Utility-Based Reinforcement Learning: Unifying Single-objective and Multi-objective Reinforcement Learning

Peter Vamplew,Cameron Foale,Conor F. Hayes,Patrick Mannion,Enda Howley,Richard Dazeley,Scott Johnson,Johan Källström,Gabriel Ramos,Roxana Rădulescu,Willem Röpke,Diederik M. Roijers
2024-02-05
Abstract:Research in multi-objective reinforcement learning (MORL) has introduced the utility-based paradigm, which makes use of both environmental rewards and a function that defines the utility derived by the user from those rewards.
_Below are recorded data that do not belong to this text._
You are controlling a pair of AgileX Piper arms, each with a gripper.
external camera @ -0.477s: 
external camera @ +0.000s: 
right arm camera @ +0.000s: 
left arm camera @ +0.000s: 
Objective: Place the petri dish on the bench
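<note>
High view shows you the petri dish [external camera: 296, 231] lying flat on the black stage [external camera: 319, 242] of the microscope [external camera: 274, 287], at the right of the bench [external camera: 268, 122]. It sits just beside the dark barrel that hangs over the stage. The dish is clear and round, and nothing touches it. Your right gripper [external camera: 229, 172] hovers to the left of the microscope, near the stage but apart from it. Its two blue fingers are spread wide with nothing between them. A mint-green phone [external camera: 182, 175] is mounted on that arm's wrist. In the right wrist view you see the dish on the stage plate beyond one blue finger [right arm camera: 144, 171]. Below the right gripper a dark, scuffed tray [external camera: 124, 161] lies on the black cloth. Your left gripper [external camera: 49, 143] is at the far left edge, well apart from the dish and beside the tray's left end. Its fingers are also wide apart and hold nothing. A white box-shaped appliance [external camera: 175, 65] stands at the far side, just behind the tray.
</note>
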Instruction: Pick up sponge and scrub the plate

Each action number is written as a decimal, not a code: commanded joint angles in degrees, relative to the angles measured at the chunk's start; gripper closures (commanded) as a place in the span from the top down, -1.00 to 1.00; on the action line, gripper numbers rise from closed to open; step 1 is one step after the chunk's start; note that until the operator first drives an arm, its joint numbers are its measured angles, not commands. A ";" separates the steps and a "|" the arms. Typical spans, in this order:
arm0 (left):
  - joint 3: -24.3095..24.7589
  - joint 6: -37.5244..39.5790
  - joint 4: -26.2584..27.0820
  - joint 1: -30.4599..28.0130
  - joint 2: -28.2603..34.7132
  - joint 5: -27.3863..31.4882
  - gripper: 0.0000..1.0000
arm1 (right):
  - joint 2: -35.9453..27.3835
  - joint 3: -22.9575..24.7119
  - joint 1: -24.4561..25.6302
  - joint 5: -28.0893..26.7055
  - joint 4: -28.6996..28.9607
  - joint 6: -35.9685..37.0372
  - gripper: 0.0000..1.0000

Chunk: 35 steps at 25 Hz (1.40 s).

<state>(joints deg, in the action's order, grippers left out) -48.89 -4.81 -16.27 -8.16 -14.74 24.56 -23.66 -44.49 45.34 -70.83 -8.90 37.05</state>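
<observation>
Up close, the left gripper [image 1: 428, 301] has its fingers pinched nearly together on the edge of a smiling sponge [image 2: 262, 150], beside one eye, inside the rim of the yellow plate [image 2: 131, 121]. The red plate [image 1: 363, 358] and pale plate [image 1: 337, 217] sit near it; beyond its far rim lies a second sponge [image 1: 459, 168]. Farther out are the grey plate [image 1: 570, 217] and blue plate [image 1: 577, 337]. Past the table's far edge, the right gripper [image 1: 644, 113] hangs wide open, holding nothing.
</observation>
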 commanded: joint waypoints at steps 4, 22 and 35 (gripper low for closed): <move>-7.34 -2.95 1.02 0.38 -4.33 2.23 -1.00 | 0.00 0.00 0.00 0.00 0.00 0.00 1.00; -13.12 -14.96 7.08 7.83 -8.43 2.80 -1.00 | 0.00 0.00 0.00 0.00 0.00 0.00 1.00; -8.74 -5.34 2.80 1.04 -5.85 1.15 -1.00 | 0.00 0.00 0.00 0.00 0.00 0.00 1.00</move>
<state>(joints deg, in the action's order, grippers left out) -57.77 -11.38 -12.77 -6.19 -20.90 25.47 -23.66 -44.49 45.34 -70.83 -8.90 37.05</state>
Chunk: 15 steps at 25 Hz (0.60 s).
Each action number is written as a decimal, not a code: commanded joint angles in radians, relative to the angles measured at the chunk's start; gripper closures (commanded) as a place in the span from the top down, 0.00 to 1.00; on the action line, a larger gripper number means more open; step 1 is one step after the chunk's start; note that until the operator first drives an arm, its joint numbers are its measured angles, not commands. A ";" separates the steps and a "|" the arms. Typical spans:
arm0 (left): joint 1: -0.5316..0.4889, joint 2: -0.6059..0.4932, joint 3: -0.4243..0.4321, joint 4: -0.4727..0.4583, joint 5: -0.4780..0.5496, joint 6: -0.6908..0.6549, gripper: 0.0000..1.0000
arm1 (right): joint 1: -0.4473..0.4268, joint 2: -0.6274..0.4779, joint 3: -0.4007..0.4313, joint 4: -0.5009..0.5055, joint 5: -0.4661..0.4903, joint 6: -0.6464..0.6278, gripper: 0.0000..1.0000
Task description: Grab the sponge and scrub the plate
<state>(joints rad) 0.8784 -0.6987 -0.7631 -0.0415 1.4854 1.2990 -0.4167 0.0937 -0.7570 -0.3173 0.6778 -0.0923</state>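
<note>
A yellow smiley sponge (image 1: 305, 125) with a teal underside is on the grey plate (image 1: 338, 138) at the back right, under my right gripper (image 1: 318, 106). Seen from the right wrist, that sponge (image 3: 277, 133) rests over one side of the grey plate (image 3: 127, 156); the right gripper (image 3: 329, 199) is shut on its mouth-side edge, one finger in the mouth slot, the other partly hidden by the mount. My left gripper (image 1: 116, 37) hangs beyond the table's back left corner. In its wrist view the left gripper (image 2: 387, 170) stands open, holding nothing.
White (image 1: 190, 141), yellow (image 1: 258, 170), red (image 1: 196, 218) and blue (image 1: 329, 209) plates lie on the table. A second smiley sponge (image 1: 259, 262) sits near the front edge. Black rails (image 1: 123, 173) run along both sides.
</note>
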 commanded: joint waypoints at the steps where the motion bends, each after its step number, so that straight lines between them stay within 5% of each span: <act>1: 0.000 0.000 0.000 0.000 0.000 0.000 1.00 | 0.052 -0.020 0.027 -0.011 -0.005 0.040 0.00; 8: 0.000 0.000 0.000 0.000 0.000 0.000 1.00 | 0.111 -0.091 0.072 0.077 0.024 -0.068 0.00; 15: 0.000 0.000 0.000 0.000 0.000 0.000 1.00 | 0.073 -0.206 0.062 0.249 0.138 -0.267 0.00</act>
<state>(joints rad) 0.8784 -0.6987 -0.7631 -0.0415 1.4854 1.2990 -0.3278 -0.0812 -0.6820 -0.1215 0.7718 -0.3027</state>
In this paper we extend this paradigm to the context of single-objective reinforcement learning (RL), and outline multiple potential benefits including the ability to perform multi-policy learning across tasks relating to uncertain objectives, risk-aware RL, discounting, and safe RL. We also examine the algorithmic implications of adopting a utility-based approach.
Machine Learning
What problem does this paper attempt to address?
The problem that this paper attempts to solve is to extend the utility function method widely adopted in multi - objective reinforcement learning (MORL) to single - objective reinforcement learning (SORL), so as to provide a unified framework for dealing with single - objective and multi - objective reinforcement learning problems. Specifically, the paper explores the potential benefits of introducing the utility function method in single - objective reinforcement learning, including: 1. **Multi - policy learning**: By learning multiple policies to deal with uncertain goals or risk preferences, the decision - maker's control ability is enhanced. 2. **Risk - aware reinforcement learning**: Allows agents to consider risks in the decision - making process, rather than just maximizing the expected return. 3. **The influence of discount rate**: Regarding the discount rate as part of the utility function, so as to allow the optimal policies under different discount rates to be learned simultaneously. 4. **Satisficing agents**: Develop agents that can avoid over - optimization to improve safety. The paper also discusses some challenges in algorithm implementation when using the utility function method, especially when using non - linear utility functions, issues such as the selection of optimization criteria, the non - additivity of value functions, and the implementation of reward shaping need to be considered. Through these discussions, the paper provides guidance for future single - objective reinforcement learning research.